How To Detach With Love

Before you detach with love you have to acknowledge there is a problem.

Then you accept that you need to detach.

Detachment takes time. The length and nature of the relationship will impact how long this may take. If you are a couple you may struggle to identify yourselves as two separate people. When there is a blood tie this can be even harder. No loving parent wants to watch a child struggle and continue to fail.

Once you accept the need to detach you can consider your expectations of the other person. Are they reasonable? Working out reasonable expectations can be a challenge too! Your idea of reasonable may not be reasonable in someone else’s eyes. And your expectation may be something the other person cannot, or won’t meet at the moment, or even ever.

Be kind to yourself and accept how you feel. The only person you have control over is yourself. so put your effort there first. Be honest about your own behaviour. And remember no-one is perfect, including you.

Consider how you speak to the other person. Don’t push your expectations on them. But let them know how their behaviour makes you feel. That is all you have control over. Allow them to take responsibility for their behaviour. They may choose to change. Or they may not.

But be compassionate. Consider how they may feel too.

These are the first steps to detachment.

To detach with love you have to totally let go. No matter the cost to you and your pride. Detaching with love also means letting go of the negative emotions that are damaging you. If you continue to feel anger and resentment you may find praying for the other person helps you. The principle is that prayer is an opportunity to hand over the other person to a power other than yourself. You focus on letting go of your painful emotional past.

Possibly the hardest part of unconditional detachment is If your loved one continues to destroy their life. You can let them know you are there for them. But you may have to step back until they hit their rock bottom. And no matter how hard you try to detach from this it will still be painful.

But What if You’re Not Feeling the Love?

What if the other person has hurt you deep down? The pain may be physical, mental or emotional. The trauma may still be fresh or even ongoing.

Compassion and love may be the last thing you can muster at the moment. Your emotions are too raw.

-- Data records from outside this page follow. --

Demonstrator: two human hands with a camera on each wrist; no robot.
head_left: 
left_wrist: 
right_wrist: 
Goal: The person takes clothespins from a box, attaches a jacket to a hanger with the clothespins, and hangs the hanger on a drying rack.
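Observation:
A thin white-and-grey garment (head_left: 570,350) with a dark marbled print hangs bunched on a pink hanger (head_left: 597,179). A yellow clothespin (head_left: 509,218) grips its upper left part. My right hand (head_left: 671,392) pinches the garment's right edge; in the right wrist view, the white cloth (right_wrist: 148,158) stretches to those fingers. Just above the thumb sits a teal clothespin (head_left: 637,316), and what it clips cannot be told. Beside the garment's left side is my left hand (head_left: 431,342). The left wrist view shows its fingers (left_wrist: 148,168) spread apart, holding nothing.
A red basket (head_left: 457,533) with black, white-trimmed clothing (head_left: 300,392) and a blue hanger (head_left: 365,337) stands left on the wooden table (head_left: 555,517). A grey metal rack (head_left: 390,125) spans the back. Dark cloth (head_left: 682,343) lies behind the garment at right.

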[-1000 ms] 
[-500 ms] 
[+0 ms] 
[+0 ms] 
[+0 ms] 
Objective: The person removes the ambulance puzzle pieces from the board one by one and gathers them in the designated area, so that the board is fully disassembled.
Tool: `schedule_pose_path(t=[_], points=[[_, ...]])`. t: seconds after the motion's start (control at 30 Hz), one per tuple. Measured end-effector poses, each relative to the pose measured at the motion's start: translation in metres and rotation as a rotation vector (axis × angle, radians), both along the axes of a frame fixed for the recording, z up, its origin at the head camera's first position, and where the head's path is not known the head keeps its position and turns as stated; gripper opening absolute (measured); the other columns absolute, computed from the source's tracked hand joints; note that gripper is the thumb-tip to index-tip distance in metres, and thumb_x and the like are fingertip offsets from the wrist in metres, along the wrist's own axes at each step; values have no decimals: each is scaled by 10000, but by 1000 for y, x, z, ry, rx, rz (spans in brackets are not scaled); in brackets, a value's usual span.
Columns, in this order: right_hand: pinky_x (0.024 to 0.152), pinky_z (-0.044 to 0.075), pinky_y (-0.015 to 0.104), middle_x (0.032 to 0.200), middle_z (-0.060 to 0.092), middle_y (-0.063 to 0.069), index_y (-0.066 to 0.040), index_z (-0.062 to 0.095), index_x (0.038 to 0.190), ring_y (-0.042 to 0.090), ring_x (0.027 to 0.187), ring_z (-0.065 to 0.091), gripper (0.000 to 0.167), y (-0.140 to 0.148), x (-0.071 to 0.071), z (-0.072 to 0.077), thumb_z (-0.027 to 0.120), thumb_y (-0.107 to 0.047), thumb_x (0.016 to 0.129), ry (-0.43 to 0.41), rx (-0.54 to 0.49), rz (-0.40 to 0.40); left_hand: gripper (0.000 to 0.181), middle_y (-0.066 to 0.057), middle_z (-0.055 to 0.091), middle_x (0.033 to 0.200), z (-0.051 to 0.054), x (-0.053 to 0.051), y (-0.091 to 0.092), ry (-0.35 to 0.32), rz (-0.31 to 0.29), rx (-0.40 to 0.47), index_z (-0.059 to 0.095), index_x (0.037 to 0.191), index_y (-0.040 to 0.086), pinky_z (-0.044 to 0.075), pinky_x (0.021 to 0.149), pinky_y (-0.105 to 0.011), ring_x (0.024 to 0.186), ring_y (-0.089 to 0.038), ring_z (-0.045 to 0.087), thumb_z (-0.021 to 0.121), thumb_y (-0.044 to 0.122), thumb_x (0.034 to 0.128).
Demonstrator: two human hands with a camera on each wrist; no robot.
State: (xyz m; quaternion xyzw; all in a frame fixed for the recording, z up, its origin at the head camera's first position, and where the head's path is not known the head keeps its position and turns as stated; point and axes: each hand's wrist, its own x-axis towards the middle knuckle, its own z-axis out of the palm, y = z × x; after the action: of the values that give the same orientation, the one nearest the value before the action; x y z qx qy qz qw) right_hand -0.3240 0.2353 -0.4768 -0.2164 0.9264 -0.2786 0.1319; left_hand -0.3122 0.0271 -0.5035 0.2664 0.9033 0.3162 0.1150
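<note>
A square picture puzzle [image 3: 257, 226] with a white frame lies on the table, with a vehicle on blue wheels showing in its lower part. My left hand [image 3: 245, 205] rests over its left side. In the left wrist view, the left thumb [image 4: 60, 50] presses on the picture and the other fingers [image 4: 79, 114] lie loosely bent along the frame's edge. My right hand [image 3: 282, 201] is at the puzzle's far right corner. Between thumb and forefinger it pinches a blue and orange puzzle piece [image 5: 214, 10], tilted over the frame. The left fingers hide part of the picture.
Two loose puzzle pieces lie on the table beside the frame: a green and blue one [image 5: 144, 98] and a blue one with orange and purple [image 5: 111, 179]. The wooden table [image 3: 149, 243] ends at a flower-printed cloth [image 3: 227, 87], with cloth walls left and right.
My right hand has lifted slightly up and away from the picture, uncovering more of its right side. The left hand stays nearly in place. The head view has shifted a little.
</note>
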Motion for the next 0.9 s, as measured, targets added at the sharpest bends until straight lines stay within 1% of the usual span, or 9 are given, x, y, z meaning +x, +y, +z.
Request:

If that is the case then try to detach with care. This means you acknowledge the other person as having their own set of needs. You may still feel some of those negative emotions towards them but they are not relevant to now. Some situations may require you to give practical care to the other person. Remember you always have a choice. Do what you have with consideration and respect.

Remember that you never have to accept their bad behaviour towards you.

And if that is still too hard start by detaching with courtesy. In the same way that you put on a polite face in response to rudeness. You may find the other person’s behaviour so against your beliefs, you cannot connect with them at all. Courtesy acknowledges their basic humanity. It accepts other people having a different viewpoint and outlook on life. It is about simple humane respect.

If you work on detachment as time passes you will heal. And you may find that your feelings of courtesy drift to care.

One day you may even find you can detach with love and even gain personal serenity.